Mönchspfennig

München

Isar-Gold, ¼ Unze
ca. 7,8 g. Ø 18 mm
am Rand einzeln numeriert

30 Exemplare

Preis : 1050,- € inkl. MwSt

Katalognummer: 2020.06

Seltenes Isargold konnte zur zweiten bayerischen Augabe, vgl. 2019.16, der Flussgoldprägungen eingesetzt werden, eine Impression frühester bayerischer Numismatik als Thema fungieren und auf die Hauptstadt hinweisen.

Av : Im Jahr >MCLVIII< erfolgte die erste urkundliche Erwähnung der Stadt, verbunden mit der Bestätigung des Münzrechtes durch Heinrich dem Starken, durch den >Augsburger Schied<. Der Stadtname >MU(O)NICHEN< leitet sich ab von einer dort vermuteten Niederlassung von Mönchen, deshalb zeigen die mittelalterlichen Silberpfennige Münchens einen Mönchskopf mit der Zipfelmütze. Es waren kleine, sehr einfach gestaltete Silbermünzen die bis zum 16. Jahrhundert geprägt wurden.
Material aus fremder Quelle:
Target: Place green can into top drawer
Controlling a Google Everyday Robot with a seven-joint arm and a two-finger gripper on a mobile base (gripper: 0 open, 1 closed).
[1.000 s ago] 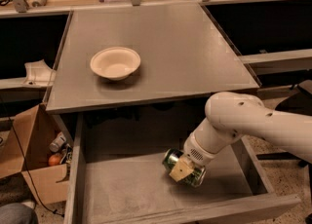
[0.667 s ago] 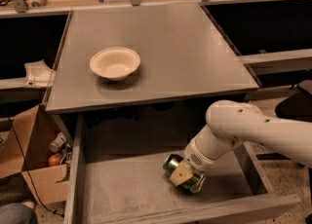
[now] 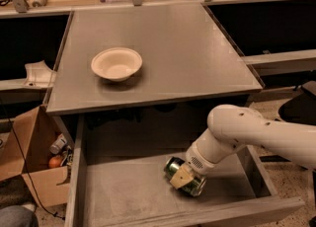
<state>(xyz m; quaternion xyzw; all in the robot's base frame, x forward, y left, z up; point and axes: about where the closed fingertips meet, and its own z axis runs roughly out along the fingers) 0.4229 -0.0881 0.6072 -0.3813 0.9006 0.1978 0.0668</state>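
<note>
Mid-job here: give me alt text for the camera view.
The robot's hand grips the green can on its side, low inside the open top drawer, right of centre. A cream bowl sits on the grey table above.

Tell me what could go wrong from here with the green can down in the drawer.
1. The green can lies on its side low in the top drawer, with the gripper closed on it. Once let go, it may roll across the flat bottom.
2. The arm reaches in just under the grey table and its front edge, so pulling straight up could knock against it.
</note>
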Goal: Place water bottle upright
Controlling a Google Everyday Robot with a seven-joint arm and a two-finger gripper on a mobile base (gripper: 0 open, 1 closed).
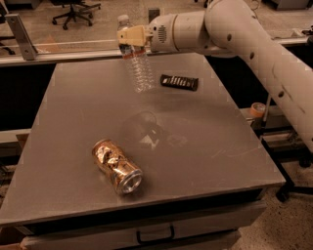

Auf der Medaille dominierend die perpektivische Wiedergabe eines zylindrischen Prägestocks, als Matritze mit dem im Rund vertieft gravierten Mönchskopf, gelagert über einem Quadrat als Hinweis darauf dass die Silberpfennige imMittelalter auf mehr oder weniger rechteckig abgescherte Blechstückchen mit Hammerschlag geschlagen wurden. Eine kleiner dimensionierte Abprägung, die davon entstandene Pfennigmünze ist darüber sichtbar und links davon deren Wappenseite mit dem Bayerischen >Weckenschild<.

Der Rv zeigt das seit 2018 für die Motiveserie dieser Gewichtsstufe eingeführte Design >1/4 UNZE BAYERISCHES ISARGOLD NATIV<, mit >2020< datiert, neben der Gewichtszahl das bayerische Weckenschild. Gewonnen wurde das in seiner geologischen Handschift belassene Naturgold von >KAI LÖSEL< , Fgh. >930<. Sign. >VICTOR HUSTER< für Entwurf, Stempel und fertige Ausprägung.

Dezentrisch geprägt in Hochrelief mit frei auslaufendem Randbereich wie der antiker Münzen.